ABOUT THIS EXERCISE –
In the entries below, find the line with "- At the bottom" and the line with "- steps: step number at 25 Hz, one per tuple"; give again those lines and every line between them, exactly.

═══ INFORMATION GIVEN ═══

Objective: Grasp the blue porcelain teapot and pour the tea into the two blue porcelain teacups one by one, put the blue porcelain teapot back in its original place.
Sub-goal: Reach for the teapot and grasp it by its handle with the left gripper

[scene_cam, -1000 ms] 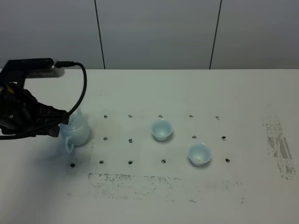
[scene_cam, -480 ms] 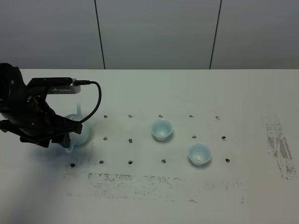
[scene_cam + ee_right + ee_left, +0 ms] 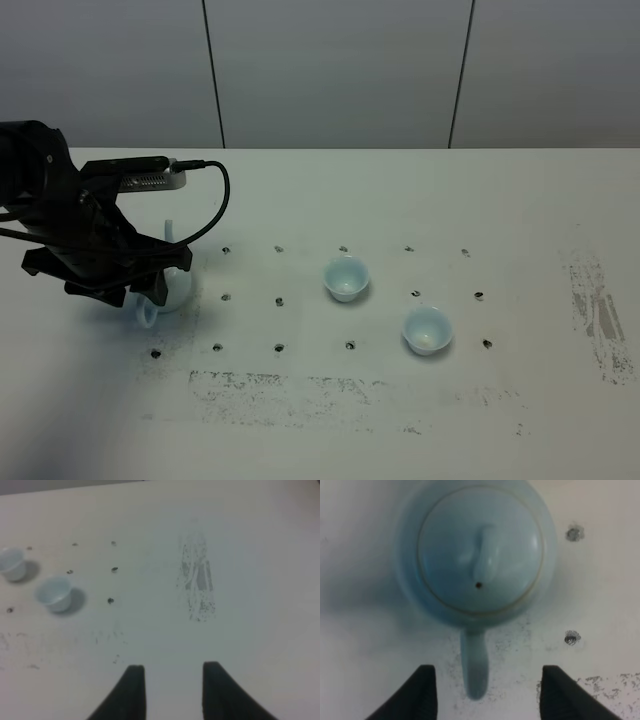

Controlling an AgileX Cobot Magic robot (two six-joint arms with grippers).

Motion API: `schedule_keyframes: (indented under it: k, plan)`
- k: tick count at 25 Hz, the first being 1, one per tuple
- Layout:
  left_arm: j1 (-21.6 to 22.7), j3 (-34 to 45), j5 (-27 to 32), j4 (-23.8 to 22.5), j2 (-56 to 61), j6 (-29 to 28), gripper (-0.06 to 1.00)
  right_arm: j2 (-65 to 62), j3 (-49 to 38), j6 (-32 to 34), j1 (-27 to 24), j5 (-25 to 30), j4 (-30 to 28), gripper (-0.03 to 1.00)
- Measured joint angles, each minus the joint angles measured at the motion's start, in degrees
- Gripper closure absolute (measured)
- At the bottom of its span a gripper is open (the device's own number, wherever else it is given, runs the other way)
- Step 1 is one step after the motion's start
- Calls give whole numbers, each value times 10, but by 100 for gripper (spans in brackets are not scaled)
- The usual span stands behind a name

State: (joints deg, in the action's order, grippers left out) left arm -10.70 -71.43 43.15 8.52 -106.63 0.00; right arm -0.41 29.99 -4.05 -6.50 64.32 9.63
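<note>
My left gripper [image 3: 485, 692] hangs spread over the teapot [image 3: 480, 555], with bare table [image 3: 600, 580] between each finger and its handle [image 3: 475, 665].

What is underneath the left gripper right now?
The blue porcelain teapot sits on the table below the left gripper, lid on. Its handle lies between the open jaws without touching them. The lid hides whatever is inside.
</note>
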Motion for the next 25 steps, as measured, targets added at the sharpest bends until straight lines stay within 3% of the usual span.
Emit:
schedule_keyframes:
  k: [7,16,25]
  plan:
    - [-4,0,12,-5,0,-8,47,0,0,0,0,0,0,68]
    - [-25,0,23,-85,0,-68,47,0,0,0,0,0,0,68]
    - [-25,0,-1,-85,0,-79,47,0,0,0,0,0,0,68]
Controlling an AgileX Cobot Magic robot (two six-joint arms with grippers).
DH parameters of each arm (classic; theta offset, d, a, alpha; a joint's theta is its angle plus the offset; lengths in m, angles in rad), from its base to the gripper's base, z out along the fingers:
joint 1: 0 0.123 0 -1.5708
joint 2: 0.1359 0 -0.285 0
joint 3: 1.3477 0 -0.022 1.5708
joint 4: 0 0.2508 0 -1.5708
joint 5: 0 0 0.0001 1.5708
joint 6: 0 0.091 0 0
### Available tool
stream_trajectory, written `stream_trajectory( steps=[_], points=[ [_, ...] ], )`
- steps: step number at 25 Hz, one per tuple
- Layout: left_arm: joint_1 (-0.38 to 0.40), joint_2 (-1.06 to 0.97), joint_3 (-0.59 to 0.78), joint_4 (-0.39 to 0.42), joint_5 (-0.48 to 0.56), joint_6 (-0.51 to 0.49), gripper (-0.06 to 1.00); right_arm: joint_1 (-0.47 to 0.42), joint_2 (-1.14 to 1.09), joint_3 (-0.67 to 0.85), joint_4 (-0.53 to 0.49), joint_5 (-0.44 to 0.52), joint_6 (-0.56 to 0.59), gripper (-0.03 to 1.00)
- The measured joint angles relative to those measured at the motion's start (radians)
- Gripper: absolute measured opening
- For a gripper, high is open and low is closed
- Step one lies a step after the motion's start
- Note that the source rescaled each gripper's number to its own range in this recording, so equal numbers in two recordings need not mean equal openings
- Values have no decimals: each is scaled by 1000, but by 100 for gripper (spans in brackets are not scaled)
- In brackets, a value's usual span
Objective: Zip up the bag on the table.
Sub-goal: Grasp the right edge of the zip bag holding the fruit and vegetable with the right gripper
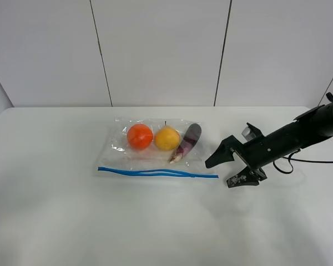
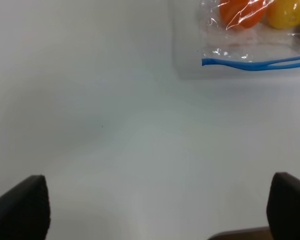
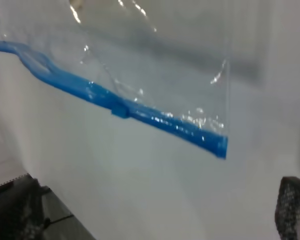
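The bag (image 1: 155, 149) lay flat near the middle of the white tabletop (image 1: 55, 221), its clear plastic crinkled. Its blue zipper strip (image 1: 158, 172) ran along the long edge facing the high camera. Through the middle stretch the strip showed as two separate blue lines, which met again at both ends. Inside the bag, away from the strip, sat an orange fruit (image 1: 140, 136), a yellow fruit (image 1: 167, 138) beside it, and a purple eggplant (image 1: 187, 142) lying at a slant next to the yellow one.

The right tool (image 1: 228, 169) stood just beside the bag, at the end of the strip nearest the eggplant, with its jaws spread apart and nothing between them. Its wrist view showed that corner of the bag close up, with a small blue block on the strip (image 3: 121, 110).

The left tool (image 2: 155, 215) was well apart from the bag, off the corner nearest the orange fruit, over bare tabletop. Its two dark fingers (image 2: 20, 210) were set wide and gripped nothing.
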Motion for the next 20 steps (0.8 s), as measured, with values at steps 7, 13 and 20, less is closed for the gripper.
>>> stream_trajectory(
  steps=[7,13,20],
  points=[
    [0,0,0,0,0,0,100,4,70,-1,142,-1,-117,99],
    [0,0,0,0,0,0,100,14,104,-2,198,5,-171,84],
    [0,0,0,0,0,0,100,14,107,-2,229,5,-193,64]
  ],
)
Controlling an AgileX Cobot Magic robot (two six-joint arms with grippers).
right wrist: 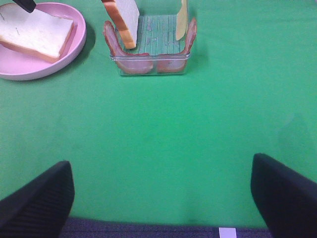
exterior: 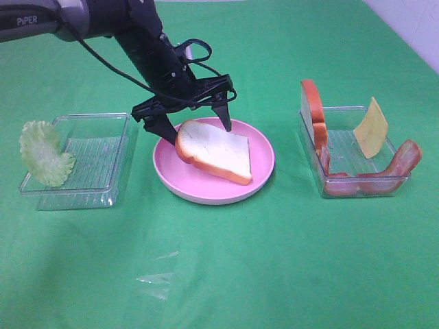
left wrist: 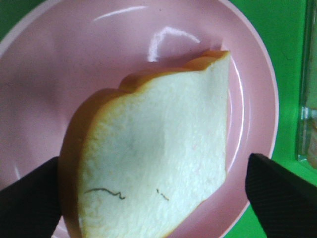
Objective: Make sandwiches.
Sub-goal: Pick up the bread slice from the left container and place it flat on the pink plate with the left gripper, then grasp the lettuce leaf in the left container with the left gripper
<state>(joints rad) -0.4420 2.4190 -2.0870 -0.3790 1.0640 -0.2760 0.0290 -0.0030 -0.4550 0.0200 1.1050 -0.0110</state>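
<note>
Green cloth [exterior: 274, 260] covers the whole table, with a pink plate [exterior: 206, 195] at its middle. One bread slice [exterior: 216, 151] lies flat on that plate, its long axis running from far-left to near-right. The left gripper [exterior: 197, 133] hangs right over it with its jaws spread wide, one finger at each side of the slice and nothing gripped.

Judging by the task, lettuce [exterior: 44, 154] comes next. It leans on the near-left corner of the left tray [exterior: 103, 137], well to the left of this gripper, so the left arm is plainly the nearer one.

The right tray [exterior: 346, 147] holds the second slice [exterior: 314, 113] standing on edge, the cheese [exterior: 371, 127] and the bacon [exterior: 394, 168]. The right gripper [right wrist: 161, 196] waits at the near side, wide apart and empty.
</note>
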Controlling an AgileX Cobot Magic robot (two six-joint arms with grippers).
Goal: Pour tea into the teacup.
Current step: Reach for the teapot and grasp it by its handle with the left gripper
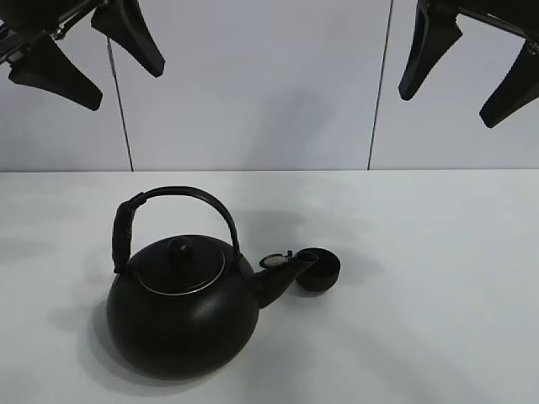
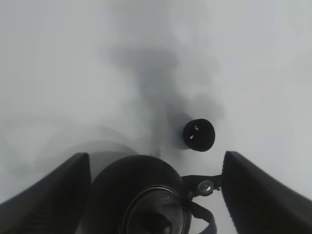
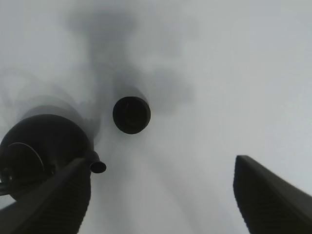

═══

TASK SOLUTION –
- At the bottom of its span a gripper is open (the device's own number, wherever else it is given, runs the other way)
- Step 1 is one step after the motion's start
- Calls give whole numbers, each value times 10, but by 100 for gripper (spans in brackets are not scaled)
- The usual span stands behind a name

State: (joints deg, in the action's order, grippers left out) left arm -10.70 -71.43 43.15 8.52 -106.63 0.00; right arm -0.41 29.99 -4.05 -6.50 64.32 9.63
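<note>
My left gripper [image 3: 485, 692] hangs spread over the teapot [image 3: 480, 555], with bare table [image 3: 600, 580] between each finger and its handle [image 3: 475, 665].

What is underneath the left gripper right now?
The blue porcelain teapot sits on the table below the left gripper, lid on. Its handle lies between the open jaws without touching them. The lid hides whatever is inside.
</note>
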Motion for the next 25 steps, as measured, targets added at the sharpest bends until straight lines stay within 3% of the usual span.
Emit:
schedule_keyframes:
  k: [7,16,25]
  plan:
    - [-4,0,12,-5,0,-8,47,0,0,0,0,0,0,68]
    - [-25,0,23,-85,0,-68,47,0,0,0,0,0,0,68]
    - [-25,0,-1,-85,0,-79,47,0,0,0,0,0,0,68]
Controlling an AgileX Cobot Magic robot (two six-joint arms with grippers).
DH parameters of each arm (classic; theta offset, d, a, alpha; a joint's theta is its angle plus the offset; lengths in m, angles in rad), from its base to the gripper's base, z out along the fingers:
joint 1: 0 0.123 0 -1.5708
joint 2: 0.1359 0 -0.285 0
joint 3: 1.3477 0 -0.022 1.5708
joint 4: 0 0.2508 0 -1.5708
joint 5: 0 0 0.0001 1.5708
joint 6: 0 0.091 0 0
### Available tool
stream_trajectory, written `stream_trajectory( steps=[_], points=[ [_, ...] ], )`
- steps: step number at 25 Hz, one per tuple

With that, the answer is finished.